Iron Fatigue, or Rust in Pieces?

T
he finest specialists money could buy scrambled past us in their rubber scrubs, ready for the final stage of the disease. But while the metals of Hnossi’s body were breaking down, deteriorating even faster was the hope for psychemotional reconnection between goddess mother and demigoddess daughter.

“Did you hear that? Did you goddamned hear that?” spat Syndi, again clutching the arc-gash on her face. “Ymir’s sake! Even now, even when she’s dying…I mean, who’s here with her? Not Gramma, not Daddy, not even Baldur—
me.
I am.”

Crying without trying to hide it, she dragged her sleeve across her entire face except for her burn, smearing her already smeared black makeup across her white features until she became a blurred mime. Short of breath, Festus raced up to us and stopped, glancing toward Hnossi’s room and back to us, his eyes demanding an explanation.

Syndi offered him no comfort. “Even when she’s goddamn
dying,
Eva…the only person she calls out for is some super-powerful unavailable loser who won’t love her…and who walked away.” She singsonged bitterly, “
Sur
-fucking-
pri-ise
!”

 

F
or many second-or multigenerational hyperhominids, the ability to achieve self-actualization is hampered by the incapacity of their supposedly heroic and self-sacrificing parents to verbalize self-shame.

All too frequently in my practice, I’ve seen that the reason superheroes neurotically deny their own needs to the point of risking their lives originates in family of origin: the parents who modeled monkish asceticism while forever failing to indulge their children’s basic need to be the recipient of intimacy behaviors and the center of Mommy’s or Daddy’s affection and caretaking ideation. A parent who fails to recognize that a child’s needs are distinct from and supersede her or his own is demonstrating a classic psychesituational signature of narcissism.

Because of the relationship Syndi had had with her mother, Syndi’s relationship with Kareem was a paradox doomed to destruction. Far more than civilians, superheroes desire to change the past, some going so far as neurotically orbiting the planet at hyper-speeds under the delusion that they can reverse the Earth’s direction and thus the flow of time, giving them a second chance—the most hoped-for boon in history.

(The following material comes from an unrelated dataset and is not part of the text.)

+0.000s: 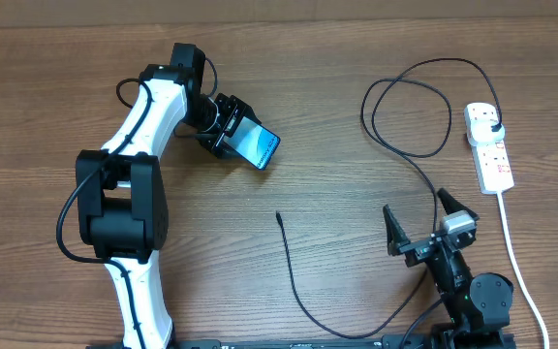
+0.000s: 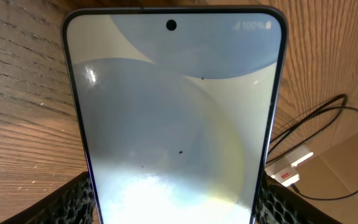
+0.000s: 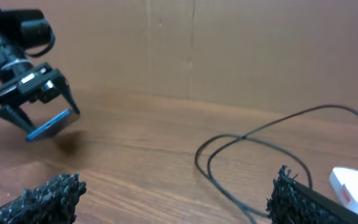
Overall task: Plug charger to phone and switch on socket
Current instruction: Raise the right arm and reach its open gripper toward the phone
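Nothing is charging yet: the left hand [image 1: 245,142] is squeezing the phone [image 1: 261,148], the right hand [image 1: 422,221] is gaping empty, and the tip of the charger [image 1: 279,218] is lying loose on the bench [image 1: 337,194].

black charger [image 1: 298,291], white socket [image 1: 489,145], wood-grain table [image 1: 337,87]

The phone [image 1: 260,147] is held clear of the bench in the left tool [image 1: 240,137], tilted, its screen lit pale blue with a punch-hole lens and "100%" at the top edge. The charger [image 1: 279,221] is a thin black cable. Its small tip lies loose mid-bench, well apart from the phone, and its far end loops twice before its black plug sits in the end outlet of the socket [image 1: 492,155]. The socket is a white strip with red markings, flat at the bench's right edge.
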Action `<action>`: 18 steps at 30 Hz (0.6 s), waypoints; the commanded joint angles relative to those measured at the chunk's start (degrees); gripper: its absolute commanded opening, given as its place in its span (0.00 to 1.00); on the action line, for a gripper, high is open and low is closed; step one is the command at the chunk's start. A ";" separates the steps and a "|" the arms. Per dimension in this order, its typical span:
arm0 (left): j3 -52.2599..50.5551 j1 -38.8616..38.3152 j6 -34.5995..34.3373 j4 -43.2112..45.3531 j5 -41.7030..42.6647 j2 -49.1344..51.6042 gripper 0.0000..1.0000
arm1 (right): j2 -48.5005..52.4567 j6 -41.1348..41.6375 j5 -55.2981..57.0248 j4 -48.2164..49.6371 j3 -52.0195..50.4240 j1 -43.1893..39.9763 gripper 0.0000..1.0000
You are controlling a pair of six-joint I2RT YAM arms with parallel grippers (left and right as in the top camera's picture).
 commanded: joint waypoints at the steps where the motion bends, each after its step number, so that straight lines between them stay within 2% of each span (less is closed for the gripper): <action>1: 1.68 -0.39 1.09 -0.15 0.68 0.17 0.04 | -0.26 -0.50 -0.68 -2.40 5.46 0.28 1.00; 10: 1.68 -0.83 1.09 -0.17 -0.31 0.17 0.04 | 9.07 -1.97 -0.17 -6.75 15.52 0.24 1.00; 18: 1.68 -1.05 1.05 -0.13 -0.48 0.17 0.04 | 26.29 -1.97 -5.16 -9.53 26.82 0.24 1.00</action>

So when Syndi selected a man whose workaholism, religion, and racial paranoia guaranteed he would be emotionally unavailable, she was assembling in the present a re-creation/ rejection-cipher of her unavailable mother, thus giving her the opportunity to win his (and symbolically Hnossi’s) love and attention. If she failed, she could preemptively reject him, therefore exerting the present-day capacity to deny the love that was denied to her in the past. Even her hedonistic hyper-sexuality/anguished frigidity demonstrated her paradoxical needs to defy and reconnect with her mother, an anti/sexualism whose ironies she could only rationalize/integrate through her HEAT Ray experiment in “self-love.”

While Syndi probably did love Kareem as much as she was capable, her own narcissism amplified her need and destroyed her capacity for genuine self-love (the prerequisite for truly loving others), much as a burst of oxygen will engorge and accelerate the end of a fire.

Toward Resolving Paradoxes, and Paradoxical Solutions

F
or the first time since I’d met the man, Festus Piltdown III was beginning to look his seventy years.

Slumped against the wall, his cravat uncinched and asymmetrical, the wrinkles in his face suddenly as obvious as those of a suit that had been slept in, it was clear that no dosage of “GI Juice” could forestall his aging process permanently, especially when deeply personal agony was hastening the inevitable approach of his own death.